All current drug treatments for epilepsy, a neurological disorder affecting more than 50 million people, merely treat symptoms, and a third of patients with epilepsy do not respond to medication. There are no disease-modifying treatments that may be administered briefly to patients to enduringly eliminate spontaneous seizures and reverse cognitive deficits. Applying network approaches to whole tissue and single-nucleus transcriptomic data collected from mouse models of temporal lobe epilepsy and publicly available transcriptomic data from human temporal lobectomy samples, we confirmed a previously described pattern of rapid and transient induction of the Janus kinase/signal transducer and activator of transcription (JAK/STAT) pathway within days of epileptogenic insult. This was followed by a resurgent activation of the JAK/STAT pathway weeks to months later with the onset of spontaneous seizures.
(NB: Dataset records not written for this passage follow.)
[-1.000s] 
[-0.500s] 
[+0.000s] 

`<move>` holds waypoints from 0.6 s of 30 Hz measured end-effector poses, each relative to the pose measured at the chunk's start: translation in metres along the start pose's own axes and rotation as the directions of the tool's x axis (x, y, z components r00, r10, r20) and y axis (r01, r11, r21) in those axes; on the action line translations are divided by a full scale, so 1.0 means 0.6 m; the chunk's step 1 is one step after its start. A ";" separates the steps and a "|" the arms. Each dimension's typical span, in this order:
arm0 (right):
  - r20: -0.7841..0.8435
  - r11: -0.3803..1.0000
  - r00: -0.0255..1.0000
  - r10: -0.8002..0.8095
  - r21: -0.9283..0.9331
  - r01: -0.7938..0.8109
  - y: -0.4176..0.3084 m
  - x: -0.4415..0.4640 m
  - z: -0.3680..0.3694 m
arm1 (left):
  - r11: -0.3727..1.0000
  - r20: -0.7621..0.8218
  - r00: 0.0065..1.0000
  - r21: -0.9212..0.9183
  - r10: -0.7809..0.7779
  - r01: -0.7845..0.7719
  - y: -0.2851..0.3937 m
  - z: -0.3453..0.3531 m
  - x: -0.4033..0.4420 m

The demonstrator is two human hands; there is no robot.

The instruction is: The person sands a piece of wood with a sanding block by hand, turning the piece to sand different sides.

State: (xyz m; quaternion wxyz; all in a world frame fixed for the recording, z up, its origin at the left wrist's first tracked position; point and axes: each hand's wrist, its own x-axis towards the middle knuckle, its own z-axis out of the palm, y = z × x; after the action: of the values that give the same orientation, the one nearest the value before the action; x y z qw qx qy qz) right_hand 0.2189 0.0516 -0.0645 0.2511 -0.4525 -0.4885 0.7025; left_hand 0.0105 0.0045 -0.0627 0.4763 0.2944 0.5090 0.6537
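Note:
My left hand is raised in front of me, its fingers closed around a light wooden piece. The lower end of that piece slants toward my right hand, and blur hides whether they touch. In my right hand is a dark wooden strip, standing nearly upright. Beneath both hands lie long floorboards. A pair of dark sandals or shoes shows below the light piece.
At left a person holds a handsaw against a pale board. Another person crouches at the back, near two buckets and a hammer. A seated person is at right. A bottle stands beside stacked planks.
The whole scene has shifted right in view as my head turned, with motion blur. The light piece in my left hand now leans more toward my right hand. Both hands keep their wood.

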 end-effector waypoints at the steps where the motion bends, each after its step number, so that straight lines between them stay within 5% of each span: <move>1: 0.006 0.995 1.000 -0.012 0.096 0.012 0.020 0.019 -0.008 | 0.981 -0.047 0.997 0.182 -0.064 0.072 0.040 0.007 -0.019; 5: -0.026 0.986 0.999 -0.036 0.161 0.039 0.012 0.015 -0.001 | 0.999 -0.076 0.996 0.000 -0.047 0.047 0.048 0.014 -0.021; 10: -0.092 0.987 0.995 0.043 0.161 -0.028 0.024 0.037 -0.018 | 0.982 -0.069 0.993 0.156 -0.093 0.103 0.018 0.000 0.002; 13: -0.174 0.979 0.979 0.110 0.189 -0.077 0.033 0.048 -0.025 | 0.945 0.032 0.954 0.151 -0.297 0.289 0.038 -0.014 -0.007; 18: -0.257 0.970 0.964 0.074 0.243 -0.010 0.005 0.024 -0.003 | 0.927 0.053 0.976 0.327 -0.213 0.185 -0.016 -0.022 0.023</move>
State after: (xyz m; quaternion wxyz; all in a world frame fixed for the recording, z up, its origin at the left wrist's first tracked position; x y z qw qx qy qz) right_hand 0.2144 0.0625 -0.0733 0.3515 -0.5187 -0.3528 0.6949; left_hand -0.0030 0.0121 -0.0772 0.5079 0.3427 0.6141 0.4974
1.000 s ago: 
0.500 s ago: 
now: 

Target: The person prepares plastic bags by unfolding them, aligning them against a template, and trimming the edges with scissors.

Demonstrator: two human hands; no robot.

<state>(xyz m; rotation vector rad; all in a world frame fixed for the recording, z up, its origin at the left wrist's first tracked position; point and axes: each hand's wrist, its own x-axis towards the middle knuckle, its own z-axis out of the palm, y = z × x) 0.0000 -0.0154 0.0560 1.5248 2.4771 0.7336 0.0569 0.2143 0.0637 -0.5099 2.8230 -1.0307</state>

Targeting the first wave of JAK/STAT activation after epileptic insult did not prevent seizures. However, inhibition of the second wave with CP690550 (tofacitinib) over a 2-week period enduringly suppressed seizures, rescued deficits in spatial memory, and alleviated epilepsy-associated histopathological alterations. Seizure suppression lasted for at least 2 months after the final dose. These results indicate that reignition of inflammatory JAK/STAT3 signaling in chronic epilepsy opens a window for disease modification with the US Food and Drug Administration–approved, orally available drug CP690550.